Stocks fall after Fed comments, strong retail sales data


Susan Collins, president of the Boston Federal Reserve.
Susan Collins, president of the Boston Federal Reserve. -Andrew Harrer/Bloomberg News

Stocks fell on Friday, following a strong retail sales report that could bolster the argument that the economy is strong and may not need support in the form of lower borrowing costs.

Separately, a Federal Reserve official said it was too early to say whether the central bank should cut interest rates at its meeting next month.

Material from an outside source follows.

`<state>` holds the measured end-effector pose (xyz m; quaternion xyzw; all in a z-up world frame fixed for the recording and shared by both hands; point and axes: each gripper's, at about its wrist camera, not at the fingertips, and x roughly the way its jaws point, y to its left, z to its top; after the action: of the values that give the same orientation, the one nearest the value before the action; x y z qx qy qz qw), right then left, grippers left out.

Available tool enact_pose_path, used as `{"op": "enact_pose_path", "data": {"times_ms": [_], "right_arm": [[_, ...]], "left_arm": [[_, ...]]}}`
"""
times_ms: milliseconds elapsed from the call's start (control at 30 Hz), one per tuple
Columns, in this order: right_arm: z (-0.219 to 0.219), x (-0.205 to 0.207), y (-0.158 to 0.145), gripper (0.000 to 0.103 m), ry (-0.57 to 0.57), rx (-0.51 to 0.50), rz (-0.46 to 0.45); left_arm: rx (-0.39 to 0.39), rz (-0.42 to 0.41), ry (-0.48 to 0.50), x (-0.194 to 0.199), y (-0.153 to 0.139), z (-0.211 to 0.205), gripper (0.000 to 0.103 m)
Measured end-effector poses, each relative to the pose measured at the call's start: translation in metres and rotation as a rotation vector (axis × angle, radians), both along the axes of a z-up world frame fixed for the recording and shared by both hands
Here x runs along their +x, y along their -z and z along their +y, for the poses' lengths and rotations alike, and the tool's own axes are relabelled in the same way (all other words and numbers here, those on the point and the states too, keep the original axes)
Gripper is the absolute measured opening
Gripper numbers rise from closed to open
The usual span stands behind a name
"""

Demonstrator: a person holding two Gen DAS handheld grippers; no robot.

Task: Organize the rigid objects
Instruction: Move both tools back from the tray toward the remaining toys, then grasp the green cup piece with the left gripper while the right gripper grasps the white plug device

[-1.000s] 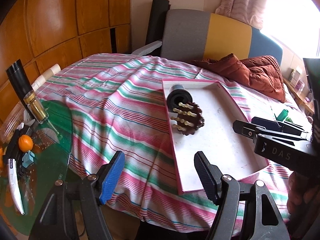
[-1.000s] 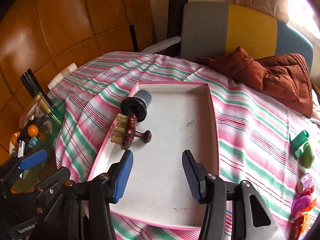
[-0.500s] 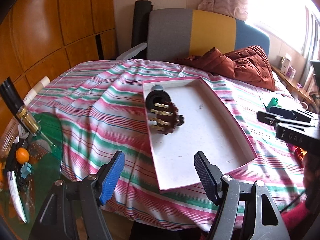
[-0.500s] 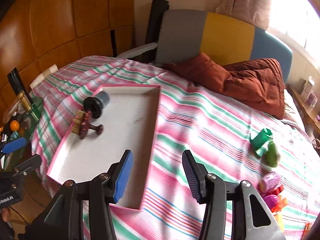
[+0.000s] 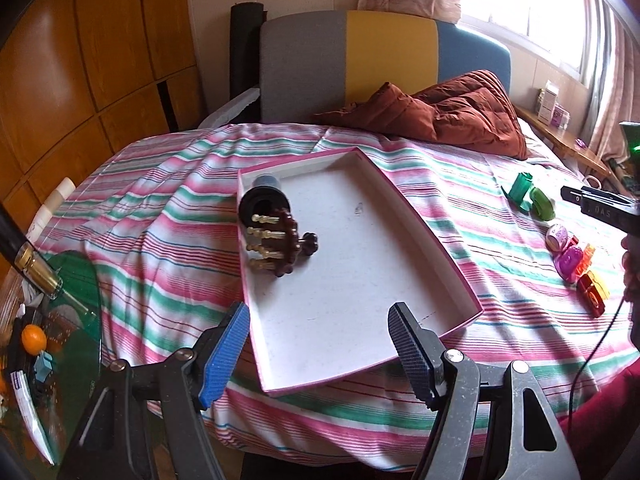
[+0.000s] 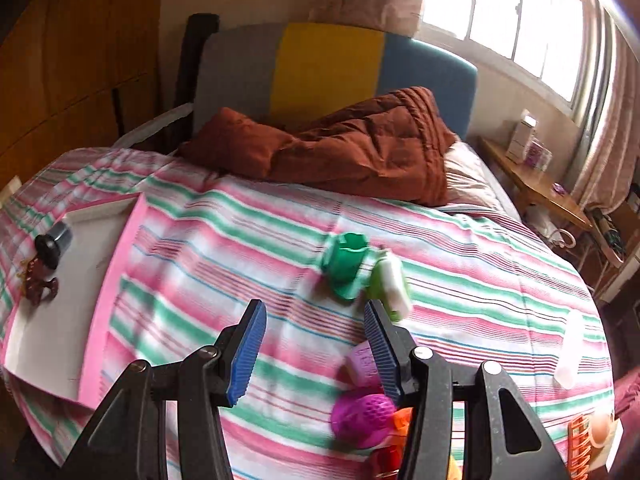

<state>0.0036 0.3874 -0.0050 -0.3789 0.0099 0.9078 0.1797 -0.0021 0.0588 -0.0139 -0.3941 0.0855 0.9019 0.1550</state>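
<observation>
Ribbed blue fingers [image 5: 226,354] of both grippers are held apart, gripping nothing. A flat pink-rimmed cardboard tray [image 5: 432,232] is seen on the striped bedsheet [image 5: 160,216].

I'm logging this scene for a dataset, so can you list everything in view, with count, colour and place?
Tray: one, white with pink rim, on the striped bedspread.
Black cylinder: one, lying in the tray's far left corner.
Dark brown pegged piece: one, beside the cylinder.
Green toys: two, on the bedspread right of the tray.
Small plastic toys: a cluster, purple, magenta, orange, red, nearer right edge.
Rust quilt: one, by the headboard.
Left gripper: blue pads, open, empty.
Right gripper: blue pads, open, empty.
</observation>
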Motion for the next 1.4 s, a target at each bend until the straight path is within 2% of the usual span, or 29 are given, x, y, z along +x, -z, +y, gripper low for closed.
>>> {"op": "enact_pose_path", "data": {"times_ms": [67,200,267,433,700,1100,1267,1400], "right_arm": [[0.024,0.005,0.004,0.051,0.079,-0.018,0.016],[0.064,0.017,0.01,0.052,0.232,-0.131,0.039],[0.076,0.024,0.005,0.052,0.271,-0.19,0.08],[0.096,0.031,0.009,0.052,0.348,-0.282,0.076],[0.116,0.042,0.015,0.052,0.42,-0.398,0.099],[0.137,0.059,0.02,0.052,0.517,-0.51,0.138],[0.138,0.06,0.02,0.052,0.51,-0.545,0.151],[0.137,0.058,0.019,0.052,0.491,-0.559,0.152]], "left_arm": [[-0.01,0.0,0.014,0.0,0.0,0.007,0.072],[-0.017,-0.008,0.036,-0.003,0.0,0.019,0.072],[-0.024,-0.014,0.049,-0.004,0.001,0.026,0.072],[-0.033,-0.007,0.093,-0.008,-0.002,0.048,0.072],[-0.04,-0.032,0.193,-0.017,0.001,0.097,0.073],[-0.002,-0.153,0.329,-0.036,0.018,0.174,0.074],[0.01,-0.14,0.363,-0.053,0.017,0.214,0.074],[0.007,-0.128,0.445,-0.065,0.023,0.256,0.073]]}}
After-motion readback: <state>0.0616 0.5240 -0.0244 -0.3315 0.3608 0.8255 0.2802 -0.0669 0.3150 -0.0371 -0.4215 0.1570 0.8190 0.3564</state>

Another rate cut in December “is certainly on the table, but it’s not a done deal,” Boston Fed President Susan Collins said in an interview Thursday night. “There’s more data we’ll see between now and December, and we’ll have to continue to weigh what makes sense.”

The Dow Jones Industrial Average fell about 350 points, or 0.8%. The S&P 500 fell more than 1% and the Nasdaq Composite lost about 2.5%.

The latest moves highlighted investor uncertainty about whether the Federal Reserve is in a position to continue cutting rates as much as markets expect, in part because the economy continues to hold up well.

On Friday, the Commerce Department said retail sales rose 0.4% in October from September, better than economists’ forecasts for a 0.3% increase. Officials also sharply revised up their September sales growth figures to 0.8%, from an initial estimate of 0.4% growth.

“Several speeches by Federal Reserve officials show growing concern that disinflation is hitting a wall,” Jefferies analyst Thomas Simons wrote to clients after Friday’s data. “But we don’t think there is enough evidence to confirm these hypotheses before the next meeting.”

The next Federal Reserve meeting will be December 17-18. Officials will look at inflation and employment data for November before that meeting.

Collins said Thursday that she saw no evidence that inflation was picking up due to new sources of strength in the economy, aligning with a view that Federal Reserve Chair Jerome Powell expressed last week. Both suggested that the recent stickiness of inflation has been more of an echo or “catch-up” effect of the big price increases of recent years, such as the rise in auto insurance costs to reflect past increases. ​​in car prices which have since decreased.

“As far as I can tell, I see no evidence of new price pressures,” Collins said. The firmer inflation of recent months instead reflects “the effects of the long-term dynamics of past shocks,” he said.